Faces on the Tip of My Tongue
By Emmanuelle Pagano
Meetings, partings, loves and losses in rural France are dissected with compassion.
The late wedding guest isn’t your cousin but a drunken chancer. The driver who gives you a lift isn’t going anywhere but off the road. Snow settles on your car in summer and the sequins found between the pages of a borrowed novel will make your fortune. Pagano’s stories weave together the mad, the mysterious and the dispossessed of a rural French community with honesty and humour. A superb, cumulative collection from a unique French voice.
About The Author: Emmanuelle Pagano
Emmanuelle Pagano was born in Rodez (Aveyron) in 1969. Her novels have been translated into more than a dozen languages, and she has won multiple awards for her writing, including the EU Prize for Literature and most recently the French Ecology Novel Prize. This is her second book published in English, the first Trysting was published by And Other Stories in 2016.
Read an Excerpt
I went to the lake every summer when I was a little girl. I lived on an arc of beach bordered by wooden fences and a forest so thick that we didn’t make dens in the trees but dug them in the undergrowth instead.

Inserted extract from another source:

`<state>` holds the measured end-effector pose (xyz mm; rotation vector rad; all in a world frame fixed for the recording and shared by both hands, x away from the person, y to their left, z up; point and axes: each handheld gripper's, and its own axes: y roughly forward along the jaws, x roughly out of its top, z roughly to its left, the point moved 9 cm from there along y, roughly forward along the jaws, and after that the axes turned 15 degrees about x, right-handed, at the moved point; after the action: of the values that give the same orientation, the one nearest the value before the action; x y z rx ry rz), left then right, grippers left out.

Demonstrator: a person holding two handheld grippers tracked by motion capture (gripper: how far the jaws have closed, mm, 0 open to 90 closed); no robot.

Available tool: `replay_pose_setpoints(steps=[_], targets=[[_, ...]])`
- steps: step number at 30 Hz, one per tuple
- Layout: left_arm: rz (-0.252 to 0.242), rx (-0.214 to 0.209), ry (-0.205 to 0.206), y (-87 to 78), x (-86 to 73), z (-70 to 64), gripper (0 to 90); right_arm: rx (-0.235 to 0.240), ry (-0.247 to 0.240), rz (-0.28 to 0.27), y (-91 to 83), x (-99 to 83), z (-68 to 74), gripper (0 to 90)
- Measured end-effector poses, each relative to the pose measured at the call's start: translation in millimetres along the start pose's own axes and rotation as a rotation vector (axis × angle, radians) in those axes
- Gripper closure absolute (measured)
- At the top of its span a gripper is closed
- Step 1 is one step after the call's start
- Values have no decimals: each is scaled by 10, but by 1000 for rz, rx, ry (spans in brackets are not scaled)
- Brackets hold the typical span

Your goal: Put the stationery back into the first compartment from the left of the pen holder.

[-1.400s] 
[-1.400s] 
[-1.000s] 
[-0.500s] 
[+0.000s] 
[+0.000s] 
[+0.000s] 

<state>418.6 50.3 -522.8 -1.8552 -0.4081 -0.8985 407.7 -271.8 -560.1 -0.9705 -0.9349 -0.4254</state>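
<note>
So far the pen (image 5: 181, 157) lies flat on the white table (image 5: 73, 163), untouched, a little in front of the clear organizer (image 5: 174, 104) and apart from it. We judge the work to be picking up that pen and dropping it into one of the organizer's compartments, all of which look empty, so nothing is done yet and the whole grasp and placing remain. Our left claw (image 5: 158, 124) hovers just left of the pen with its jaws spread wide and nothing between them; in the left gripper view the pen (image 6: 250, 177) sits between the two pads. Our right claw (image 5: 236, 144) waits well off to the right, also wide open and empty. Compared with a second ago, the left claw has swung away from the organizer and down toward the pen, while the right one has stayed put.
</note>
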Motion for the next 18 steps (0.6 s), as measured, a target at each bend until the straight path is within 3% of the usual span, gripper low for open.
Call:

My uncle had built a house on this strip of shore, then a hut for tools and the pedalo, and some wonky terraces where the land sloped down to the rippling water. Near the reeds, right up close to their rustling song and their birds’ nests, he had marked out a meadow where we went in search of sunshine and games. Away from these games, he had coaxed a garden into life, and my aunt picked fresh carrots there as snacks for me, the cosseted little niece.
One evening, for a surprise, my uncle set a ladder against the tallest tree and hung a swing from it, but I’d always hated swings – the speed frightened me. Of the chill, taciturn lake I had no fear. I usually felt the cold, but with the lake it was different: I used to swim across it and cycle around it, and felt at home there.
Swollen by the weir, its dark mass came right up to the little room whose French windows framed my nights each summer. I slept in a narrow alcove that could be closed off from the rest of the house, with sliding panels between it and the living room.
We would eat there when it was too cold for noisy, open-air meals, and it was also the place for board games, homework, drawing, topping and tailing beans, and writing postcards. We did lots of things in that corner of the house, because we could sit there all crammed in together, with the spectacle of the lake before us. My aunt used to claim that there wasn’t enough room in the bedrooms so I had to sleep in the alcove, and although she never said so, I know she was giving me the best holiday spot, the sofa in that recess, a nook looking almost directly on to the water.
I was the lake’s favorite. I loved my life by the lake so much that it was worth going away for a while, if only for the pleasure of coming back.